> **EXTRACTED INFORMATION**
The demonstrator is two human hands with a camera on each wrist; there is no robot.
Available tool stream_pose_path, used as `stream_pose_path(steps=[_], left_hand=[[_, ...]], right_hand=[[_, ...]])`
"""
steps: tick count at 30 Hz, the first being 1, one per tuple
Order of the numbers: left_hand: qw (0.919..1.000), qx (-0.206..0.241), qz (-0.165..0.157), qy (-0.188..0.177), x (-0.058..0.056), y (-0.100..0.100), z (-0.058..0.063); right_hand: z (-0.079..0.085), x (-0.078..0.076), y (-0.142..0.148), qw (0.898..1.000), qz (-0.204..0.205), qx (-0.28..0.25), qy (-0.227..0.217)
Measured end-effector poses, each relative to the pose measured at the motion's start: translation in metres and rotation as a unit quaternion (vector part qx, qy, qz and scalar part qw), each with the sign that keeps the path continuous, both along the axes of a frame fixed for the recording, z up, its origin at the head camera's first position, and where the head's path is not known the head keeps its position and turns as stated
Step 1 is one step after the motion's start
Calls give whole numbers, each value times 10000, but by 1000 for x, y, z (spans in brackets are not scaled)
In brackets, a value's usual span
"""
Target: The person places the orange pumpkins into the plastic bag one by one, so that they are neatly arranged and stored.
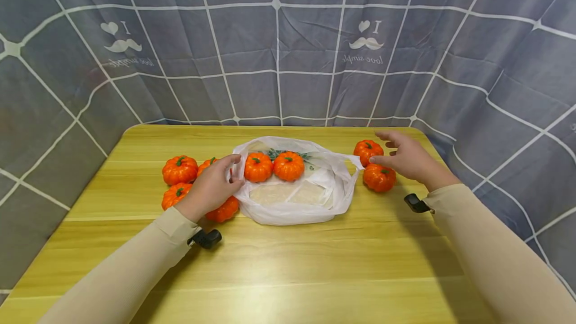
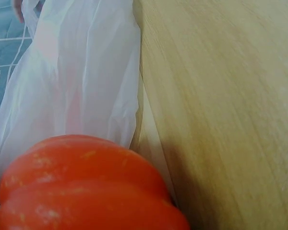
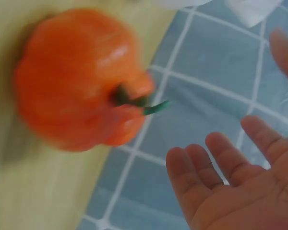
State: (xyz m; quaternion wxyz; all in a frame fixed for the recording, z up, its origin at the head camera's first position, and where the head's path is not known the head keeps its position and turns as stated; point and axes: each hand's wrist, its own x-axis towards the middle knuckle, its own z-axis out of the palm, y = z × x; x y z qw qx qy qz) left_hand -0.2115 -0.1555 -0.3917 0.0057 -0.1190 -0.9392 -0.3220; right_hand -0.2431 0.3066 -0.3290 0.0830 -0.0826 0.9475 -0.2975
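Observation:
A white plastic bag [image 1: 292, 216] lies with its mouth spread wide, two small orange pumpkins [image 1: 258, 167] inside. My left hand [image 1: 211, 189] is at the bag's left rim, thumb and fingers apart, above several pumpkins [image 1: 180, 170] partly hidden by it. In the left wrist view a pumpkin [image 2: 81, 187] stands against the bag's side [image 2: 96, 62]. On the right, my right hand [image 1: 407, 158] hovers beside two more pumpkins [image 1: 379, 178], its thumb near the bag's raised handle [image 1: 355, 160]. The right wrist view shows that hand [image 3: 245, 191] with fingers spread, apart from a green-stemmed pumpkin [image 3: 77, 81].
Everything sits on a light wood-grain table [image 1: 279, 274]. A grey curtain [image 1: 252, 39] with white grid lines hangs behind it and along both sides. Each wrist carries a small black device [image 1: 416, 204].

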Motion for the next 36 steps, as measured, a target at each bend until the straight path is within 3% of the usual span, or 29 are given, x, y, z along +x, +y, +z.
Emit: stream_pose_path(steps=[7, 15, 21, 36], left_hand=[[10000, 15, 37, -90, 0, 1, 1], [9998, 10, 53, -194, 1, 0, 2], [9997, 21, 90, -241, 1, 0, 3], [9995, 5, 116, -288, 0, 1, 0]], right_hand=[[-27, -3, 21, 9993, 245, -47, -274], [-44, 0, 31, 9964, 542, -194, -616], [-54, 0, 33, 9966, 520, 212, -610], [-58, -1, 32, 9961, 354, 253, -770]])
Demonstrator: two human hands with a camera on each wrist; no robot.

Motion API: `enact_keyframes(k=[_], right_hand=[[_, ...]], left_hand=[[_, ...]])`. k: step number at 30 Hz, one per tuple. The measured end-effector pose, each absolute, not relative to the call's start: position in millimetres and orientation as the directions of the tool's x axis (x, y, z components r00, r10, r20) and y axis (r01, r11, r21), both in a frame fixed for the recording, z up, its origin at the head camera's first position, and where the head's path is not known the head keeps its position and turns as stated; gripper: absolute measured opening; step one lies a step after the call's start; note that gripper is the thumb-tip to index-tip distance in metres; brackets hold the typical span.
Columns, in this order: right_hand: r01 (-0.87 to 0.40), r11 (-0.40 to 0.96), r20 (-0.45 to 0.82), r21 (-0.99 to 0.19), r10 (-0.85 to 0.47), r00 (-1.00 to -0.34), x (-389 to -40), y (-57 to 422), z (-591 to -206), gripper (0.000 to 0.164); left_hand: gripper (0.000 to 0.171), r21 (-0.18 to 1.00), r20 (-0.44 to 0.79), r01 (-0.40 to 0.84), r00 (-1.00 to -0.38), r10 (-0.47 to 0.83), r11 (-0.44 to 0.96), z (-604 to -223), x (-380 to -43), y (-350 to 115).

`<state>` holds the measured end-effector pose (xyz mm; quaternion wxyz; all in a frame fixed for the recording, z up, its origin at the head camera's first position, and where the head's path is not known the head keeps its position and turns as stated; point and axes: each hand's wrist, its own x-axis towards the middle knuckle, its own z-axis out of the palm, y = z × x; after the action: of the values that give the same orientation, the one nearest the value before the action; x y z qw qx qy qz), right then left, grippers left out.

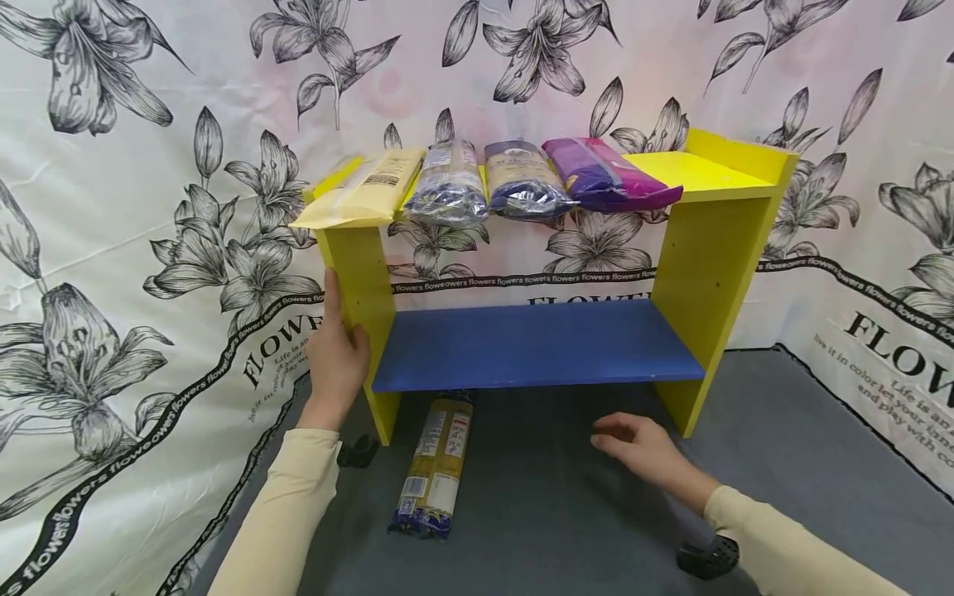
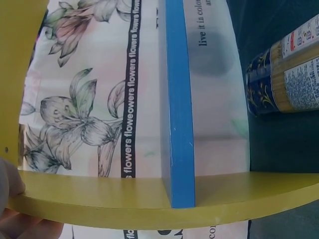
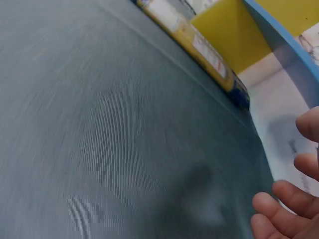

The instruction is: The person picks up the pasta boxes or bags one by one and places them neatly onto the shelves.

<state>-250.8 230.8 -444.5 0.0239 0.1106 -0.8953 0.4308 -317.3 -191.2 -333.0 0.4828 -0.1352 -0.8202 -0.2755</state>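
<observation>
A yellow shelf unit point(image 1: 719, 281) with a blue middle board point(image 1: 537, 343) stands on the grey surface. My left hand point(image 1: 335, 364) holds its left side panel point(image 1: 361, 290) by the front edge; the left wrist view puts the thumb on the inner face and fingers point(image 2: 30, 226) outside. A long pack of spaghetti point(image 1: 435, 463) lies on the surface under the blue board, near the left panel. To the right of that pack, my right hand point(image 1: 641, 447) hovers below the board, fingers loosely bent around nothing. In the right wrist view its fingertips point(image 3: 281, 191) show apart from everything.
Along the yellow top lie a cream packet point(image 1: 365, 189), two clear-and-blue packets point(image 1: 447, 182) and a purple packet point(image 1: 607, 174), their front ends overhanging the edge. Flower-printed cloth point(image 1: 186, 372) hangs behind and at both sides.
</observation>
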Motion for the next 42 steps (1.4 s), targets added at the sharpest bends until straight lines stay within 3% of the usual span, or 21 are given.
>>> enact_keyframes(k=[8,19,25,32,36,42], right_hand=[[-0.082,0.505,0.003,-0.859,-0.155,-0.988,-279.8,141.6,-468.7,0.055],[-0.059,0.463,-0.031,-0.884,-0.184,-0.982,-314.6,44.7,-470.9,0.066],[-0.067,0.469,-0.056,-0.881,-0.245,-0.968,-320.0,14.9,-466.9,0.073],[-0.176,0.642,0.005,-0.746,-0.259,-0.966,-312.4,-4.7,-458.1,0.077],[-0.149,0.697,-0.042,-0.702,-0.249,-0.968,-305.6,-8.3,-458.1,0.082],[-0.13,0.71,-0.076,-0.692,-0.25,-0.965,-303.7,-12.3,-452.1,0.084]], left_hand=[[0.076,0.356,0.838,0.477,-0.543,-0.05,0.803,-331.0,-319.5,-190.0],[0.086,0.319,0.869,0.505,-0.494,-0.035,0.802,-333.8,-323.7,-190.2],[0.091,0.287,0.886,0.512,-0.462,-0.021,0.81,-337.1,-326.5,-194.3],[0.09,0.285,0.89,0.508,-0.455,-0.028,0.813,-333.3,-325.7,-196.7],[0.088,0.3,0.88,0.505,-0.474,-0.03,0.81,-334.7,-323.7,-194.3],[0.099,0.267,0.898,0.516,-0.44,-0.016,0.814,-337.2,-324.9,-194.4]])
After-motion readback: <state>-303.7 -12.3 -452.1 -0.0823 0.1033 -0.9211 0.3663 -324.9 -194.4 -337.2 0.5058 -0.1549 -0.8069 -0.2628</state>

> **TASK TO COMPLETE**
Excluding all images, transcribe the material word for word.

> **RESPONSE BELOW**
The demonstrator is two human hands with a camera on each wrist; there is no robot.
Available tool stream_pose_path, used as `stream_pose_path(steps=[_], left_hand=[[_, ...]], right_hand=[[_, ...]])`
"""
steps: tick count at 30 Hz, the first being 1, one per tuple
Order of the numbers: left_hand: qw (0.919..1.000), qx (-0.206..0.241), qz (-0.165..0.157), qy (-0.188..0.177), x (-0.058..0.056), y (-0.100..0.100), z (-0.058..0.063); right_hand: z (-0.079..0.085), x (-0.078..0.076), y (-0.142..0.148), qw (0.898..1.000), qz (-0.204..0.205), qx (-0.28..0.25), qy (-0.227..0.217)
Measured end-effector poses, each relative to the pose measured at the motion's start: translation in metres and rotation as a unit quaternion (vector part qx, qy, qz and scalar part qw), each with the sign that keeps the path continuous, both along the axes of a frame fixed for the recording, z up, its origin at the head camera's first position, and where the head's path is not known the head keeps its position and turns as stated
Step 1 is one step after the motion's start
Calls give whole numbers, each value times 10000, but by 1000 for x, y, z (spans in brackets are not scaled)
In brackets, a value's usual span
"""
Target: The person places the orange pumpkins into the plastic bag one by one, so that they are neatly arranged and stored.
State: (xyz m; quaternion wxyz; all in a frame fixed for the recording, z up, its origin at the head camera's first position, and where the head's path is not known the head keeps its position and turns as stated; point and axes: each hand's wrist, its own x-axis towards the middle knuckle, its own z-axis out of the palm, y = z × x; x y z qw qx qy qz) left_hand -0.2115 -0.1555 -0.3917 0.0057 -0.1190 -0.9392 -0.3220; right_hand -0.2431 0.3066 -0.3290 0.0830 -0.0826 0.9475 -0.2975
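Observation:
A white plastic bag [image 1: 292, 216] lies with its mouth spread wide, two small orange pumpkins [image 1: 258, 167] inside. My left hand [image 1: 211, 189] is at the bag's left rim, thumb and fingers apart, above several pumpkins [image 1: 180, 170] partly hidden by it. In the left wrist view a pumpkin [image 2: 81, 187] stands against the bag's side [image 2: 96, 62]. On the right, my right hand [image 1: 407, 158] hovers beside two more pumpkins [image 1: 379, 178], its thumb near the bag's raised handle [image 1: 355, 160]. The right wrist view shows that hand [image 3: 245, 191] with fingers spread, apart from a green-stemmed pumpkin [image 3: 77, 81].
Everything sits on a light wood-grain table [image 1: 279, 274]. A grey curtain [image 1: 252, 39] with white grid lines hangs behind it and along both sides. Each wrist carries a small black device [image 1: 416, 204].
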
Motion for the next 36 steps, as measured, a target at each bend until the straight path is within 3% of the usual span, or 29 are given, x, y, z along +x, +y, +z.
Emit: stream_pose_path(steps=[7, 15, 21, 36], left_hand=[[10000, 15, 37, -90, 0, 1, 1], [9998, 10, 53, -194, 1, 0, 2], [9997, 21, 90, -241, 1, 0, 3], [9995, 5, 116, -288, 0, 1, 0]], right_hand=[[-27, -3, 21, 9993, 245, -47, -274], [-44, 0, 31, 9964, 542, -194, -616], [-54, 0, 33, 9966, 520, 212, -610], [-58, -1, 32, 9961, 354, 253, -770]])
Demonstrator: two human hands with a camera on each wrist; no robot.

Motion API: `enact_keyframes(k=[_], right_hand=[[_, ...]], left_hand=[[_, ...]])`. k: step number at 30 Hz, one per tuple. The measured end-effector pose, each absolute, not relative to the call's start: position in millimetres and orientation as the directions of the tool's x axis (x, y, z components r00, r10, r20) and y axis (r01, r11, r21), both in a frame fixed for the recording, z up, its origin at the head camera's first position, and where the head's path is not known the head keeps its position and turns as stated; gripper: absolute measured opening; step one lies a step after the call's start; note that gripper is the thumb-tip to index-tip distance in metres; brackets hold the typical span.
Columns, in this order: right_hand: r01 (-0.87 to 0.40), r11 (-0.40 to 0.96), r20 (-0.45 to 0.82), r21 (-0.99 to 0.19), r10 (-0.85 to 0.47), r00 (-1.00 to -0.34), x (-389 to -40), y (-57 to 422), z (-591 to -206), gripper (0.000 to 0.164); left_hand: gripper (0.000 to 0.171), r21 (-0.18 to 1.00), r20 (-0.44 to 0.79), r01 (-0.40 to 0.84), r00 (-1.00 to -0.38), r10 (-0.47 to 0.83), r11 (-0.44 to 0.96), z (-604 to -223), x (-380 to -43), y (-350 to 115).

`<state>` holds the measured end-effector pose (xyz mm; quaternion wxyz; all in a frame fixed for the recording, z up, its origin at the head camera's first position, and where the head's path is not known the head keeps its position and turns as stated; point and axes: each hand's wrist, its own x-axis towards the middle knuckle, its own z-axis out of the palm, y = z × x; after the action: of the values that give the same orientation, the one nearest the value before the action; x y z qw qx qy qz), right then left, grippers left out.


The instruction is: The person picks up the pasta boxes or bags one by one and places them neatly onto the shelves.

<state>-250.8 230.8 -444.5 0.0239 0.1106 -0.8953 0.4308 -317.3 -191.2 -333.0 0.4828 -0.1352 -0.8202 -0.2755</state>
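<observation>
A yellow shelf unit point(image 1: 719, 281) with a blue middle board point(image 1: 537, 343) stands on the grey surface. My left hand point(image 1: 335, 364) holds its left side panel point(image 1: 361, 290) by the front edge; the left wrist view puts the thumb on the inner face and fingers point(image 2: 30, 226) outside. A long pack of spaghetti point(image 1: 435, 463) lies on the surface under the blue board, near the left panel. To the right of that pack, my right hand point(image 1: 641, 447) hovers below the board, fingers loosely bent around nothing. In the right wrist view its fingertips point(image 3: 281, 191) show apart from everything.
Along the yellow top lie a cream packet point(image 1: 365, 189), two clear-and-blue packets point(image 1: 447, 182) and a purple packet point(image 1: 607, 174), their front ends overhanging the edge. Flower-printed cloth point(image 1: 186, 372) hangs behind and at both sides.
</observation>
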Motion for the next 42 steps (1.4 s), targets added at the sharpest bends until straight lines stay within 3% of the usual span, or 21 are given.
>>> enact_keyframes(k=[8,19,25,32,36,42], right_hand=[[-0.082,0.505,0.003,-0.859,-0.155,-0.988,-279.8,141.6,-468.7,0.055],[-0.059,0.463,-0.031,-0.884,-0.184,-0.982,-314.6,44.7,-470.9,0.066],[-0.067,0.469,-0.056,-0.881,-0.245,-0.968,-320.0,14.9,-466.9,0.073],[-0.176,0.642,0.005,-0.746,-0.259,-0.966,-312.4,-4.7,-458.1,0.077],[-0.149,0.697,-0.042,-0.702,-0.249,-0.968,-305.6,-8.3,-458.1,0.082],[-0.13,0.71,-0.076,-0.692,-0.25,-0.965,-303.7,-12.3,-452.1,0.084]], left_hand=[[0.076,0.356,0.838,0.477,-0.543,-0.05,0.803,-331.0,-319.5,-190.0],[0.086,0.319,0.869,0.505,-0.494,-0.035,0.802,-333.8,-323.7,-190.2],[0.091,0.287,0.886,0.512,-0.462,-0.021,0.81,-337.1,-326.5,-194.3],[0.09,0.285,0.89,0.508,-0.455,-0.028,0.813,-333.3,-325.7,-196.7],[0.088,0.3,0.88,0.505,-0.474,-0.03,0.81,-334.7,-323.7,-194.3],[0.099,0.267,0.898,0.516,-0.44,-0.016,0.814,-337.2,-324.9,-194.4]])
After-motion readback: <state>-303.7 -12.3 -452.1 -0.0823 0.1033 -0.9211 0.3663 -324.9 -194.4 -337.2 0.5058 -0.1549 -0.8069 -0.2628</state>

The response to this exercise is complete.